CO2 van industrie wordt afgevangen en opgeslagen onder Noordzee
Rob Koster
Economieverslaggever
Rob Koster
Economieverslaggever
Na jarenlange discussie wordt er voor het eerst gewerkt aan de afvang en opslag van CO2, afkomstig van de industrie. Over twee jaar moet een flink deel van de uitstoot van Shell, Exxon, Air Products en Air Liquide opgeslagen worden in een leeg gasveld onder de Noordzee.
Het is het begin van een veel groter project waarin via de Rotterdamse haven CO2 van bedrijven in heel Nederland en daarbuiten uit de lucht wordt gehouden. Met deze techniek, ook wel bekend als CCS (Carbon Capture and Storage), moeten ongeveer de helft van de klimaatdoelen van de industrie in 2030 gehaald worden.
Een lange rij buizen ligt al te wachten op het einde van de Tweede Maasvlakte en eindigt bij de bouwplaats aan de zeedijk. Daar wordt vanaf vandaag met een boorinstallatie de CO2-leiding door de zeewering geleid.

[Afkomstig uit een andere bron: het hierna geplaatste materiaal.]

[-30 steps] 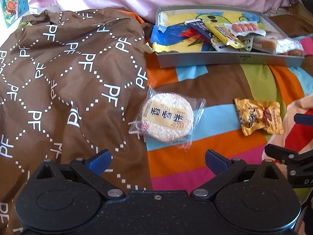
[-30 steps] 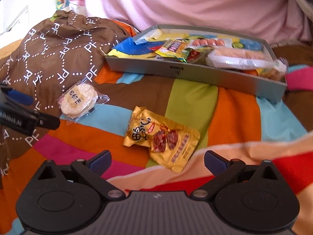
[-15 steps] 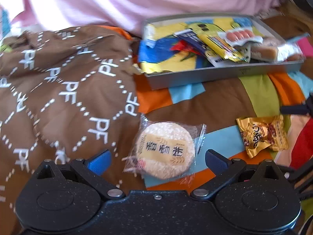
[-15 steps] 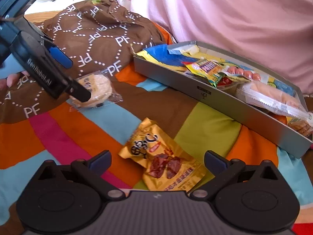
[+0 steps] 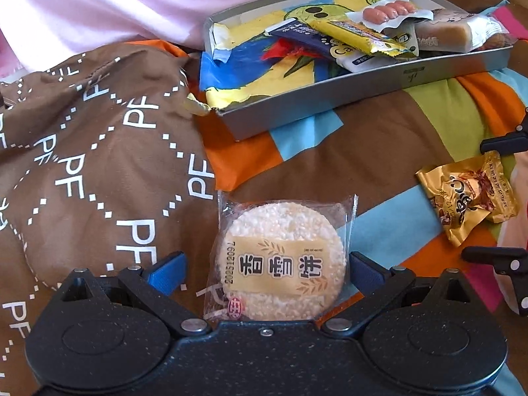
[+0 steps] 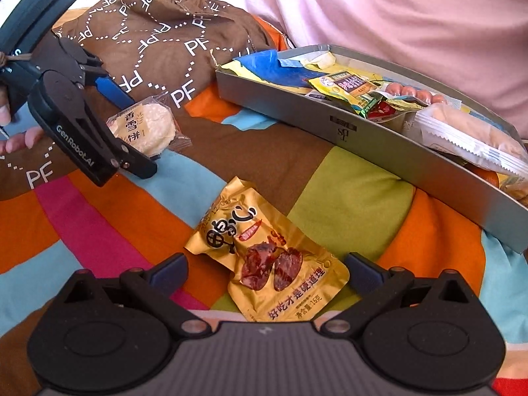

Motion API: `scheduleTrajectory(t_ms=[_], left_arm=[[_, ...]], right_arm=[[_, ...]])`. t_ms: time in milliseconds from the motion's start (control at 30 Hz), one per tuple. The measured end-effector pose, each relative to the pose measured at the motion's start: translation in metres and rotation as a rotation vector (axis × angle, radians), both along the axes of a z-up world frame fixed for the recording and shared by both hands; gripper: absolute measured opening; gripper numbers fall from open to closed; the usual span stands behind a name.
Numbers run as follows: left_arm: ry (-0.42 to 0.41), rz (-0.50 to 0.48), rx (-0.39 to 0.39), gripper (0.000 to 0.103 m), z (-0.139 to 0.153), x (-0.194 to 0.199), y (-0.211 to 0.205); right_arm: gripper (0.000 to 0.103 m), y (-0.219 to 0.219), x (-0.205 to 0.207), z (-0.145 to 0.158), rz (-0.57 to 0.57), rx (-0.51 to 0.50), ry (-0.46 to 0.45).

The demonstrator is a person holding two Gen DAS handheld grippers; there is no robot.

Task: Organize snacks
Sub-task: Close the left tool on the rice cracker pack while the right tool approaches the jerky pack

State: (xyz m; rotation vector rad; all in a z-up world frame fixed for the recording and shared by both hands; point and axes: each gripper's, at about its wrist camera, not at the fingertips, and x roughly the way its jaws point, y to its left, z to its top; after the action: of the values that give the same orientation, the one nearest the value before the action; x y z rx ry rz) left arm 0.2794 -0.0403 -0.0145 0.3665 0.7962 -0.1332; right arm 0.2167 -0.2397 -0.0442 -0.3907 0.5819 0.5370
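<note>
Grey metal tray is the landmark, sitting on a striped multicolour blanket w/ a pink cloth behind it. Inside the tray: a yellow snack bar, a pack of small sausages, a wrapped cake and other packets over a colourful liner.

Rice cracker, round, in clear wrap w/ a tan label, lies on the blanket in front of the tray's left end, right at the edge of a brown "PF" cloth. Left gripper is spread wide around it, one blue pad each side; the right pad looks to touch the wrapper's edge, the left pad is apart from it, not squeezing.

Gold jerky pouch lies in front of the tray's middle, well apart from the cracker. Right gripper is released too, fingers either side of the pouch, no grip on it. Fingertips of a hand show behind the left gripper in the right wrist view.
</note>
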Motion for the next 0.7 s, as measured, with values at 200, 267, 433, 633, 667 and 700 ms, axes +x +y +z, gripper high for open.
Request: scheduleTrajectory(t_ms=[200, 267, 433, 633, 667, 700], left_arm=[[0.014, -0.003, -0.028, 0.099, -0.001, 0.003, 0.001], [0.028, -0.014, -0.067, 0.095, -0.001, 0.003, 0.003], [0.03, -0.036, -0.099, 0.088, -0.001, 0.0, 0.003], [0.074, -0.06, -0.17, 0.084, 0.0, -0.004, 0.0], [0.079, -0.067, -0.174, 0.084, 0.001, -0.007, 0.0], [0.086, -0.074, -0.183, 0.083, 0.001, -0.01, -0.001]], right_arm=[[0.101, 0.0, -0.002, 0.002, 0.029, 0.009, 0.007], [0.097, 0.001, -0.004, 0.003, 0.051, 0.006, 0.013], [0.088, 0.006, -0.012, 0.003, 0.091, -0.009, 0.026], [0.073, 0.01, -0.019, 0.004, 0.099, -0.024, 0.06], [0.072, 0.011, -0.02, 0.004, 0.103, -0.027, 0.066], [0.072, 0.012, -0.021, 0.005, 0.107, -0.028, 0.075]])
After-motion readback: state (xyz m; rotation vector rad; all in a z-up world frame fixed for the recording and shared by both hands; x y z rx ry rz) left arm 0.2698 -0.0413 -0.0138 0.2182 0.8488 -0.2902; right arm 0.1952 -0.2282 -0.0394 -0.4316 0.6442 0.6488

Even leek het project te stranden op de stikstofdiscussie, toen de Raad van State de bouwvergunning weigerde. Maar met wat aanpassingen in de vergunningsaanvraag en een elektrische boorinstallatie kan de aanleg nu toch van start gegaan. Daarmee begint Nederland aan een effectieve, maar ook omstreden methode om de uitstoot van CO2 fors terug te brengen.
Hoe werkt CO2-opslag onder de Noordzee? NOS-economieverslaggever Rob Koster legt het uit:
Voor Greenpeace was het de belangrijkste reden om in 2019 uit de onderhandelingen voor het Klimaatakkoord te stappen: het grote aandeel van CCS in de klimaatdoelen voor de industrie in Nederland. CCS geeft vervuilende bedrijven de mogelijkheid om 'echte' verduurzaming uit te stellen en onder meer raffinaderijen in stand te houden, is de redenering van de milieuorganisatie.
CCS omstreden en noodzakelijk
Maar om ervoor te zorgen dat de gemiddelde temperatuur met niet meer dan 1,5 graad stijgt is CCS noodzakelijk, zeggen onder meer Natuur & Milieu en de Verenigde Naties. Dat is ook de reden dat Energie Beheer Nederland (EBN) namens de staat participeert in CCS-projecten.
"In 2030 moeten we 55 procent minder CO2 uitstoten in de atmosfeer. Om dat doel te halen is het essentieel om CO2 af te vangen en op te slaan in lege gasvelden onder de Noordzee," zegt Berte Simons, directeur CO2-opslag bij EBN.
CCS is effectief, maar het is ook een tijdelijke en daarmee kostbare oplossing. De deelnemende bedrijven die hun CO2 laten afvangen en opslaan, krijgen hiervoor subsidie uit de zogenoemde SDE++ pot. Voor Porthos is een bedrag van twee miljard euro gereserveerd.
Hoeveel er precies uitgekeerd wordt hangt af van de prijs van CO2-rechten de komende jaren. Hoe hoger de prijs daarvan, hoe minder subsidie er nodig is.
De Algemene Rekenkamer was recentelijk opbouwend kritisch over het Porthos-project. Dat is vooral omdat de overheid financieel nauwelijks profiteert van de opbrengsten, maar wel verantwoordelijk is voor eventuele tegenvallers. Bij volgende projecten moet dat anders, vindt minister Jetten voor Klimaat en Energie.
Veel groter project
Porthos is nog maar het begin van de Nederlandse ambities voor CCS. Er wordt druk gewerkt aan een veel groter project waarbij CO2 van bedrijven uit heel Nederland, maar ook daarbuiten, via Rotterdam 200 kilometer de Noordzee opgaat.
Ruim zestig kilometer ten noordwesten van Den Helder moet het dan via een platform in een leeg gasveld onder de zeebodem geïnjecteerd worden. Het gaat om het zogenoemde Aramis-project van Gasunie, Energie Beheer Nederland (EBN), TotalEnergies en Shell.
De betrokken partijen verwachten volgend jaar het definitieve investeringsbesluit te kunnen nemen voor Aramis. Het is de bedoeling om zoveel mogelijk gebruik te maken van de bestaande gas-infrastructuur op de Noordzee. Één van de bedrijven die hier aan meewerken is Neptune Energy, eigenaar van verschillende gasplatforms op de Noordzee.
Directeur Lex de Groot van Neptune wil over een paar jaar beginnen. "Wij hebben tussen 2004 en 2016 al CO2 in de zeebodem gepompt en dit in een onderzoeksprogramma getest met TNO. Daar hebben we veel van geleerd en bewezen dat we dit op een veilige manier kunnen doen."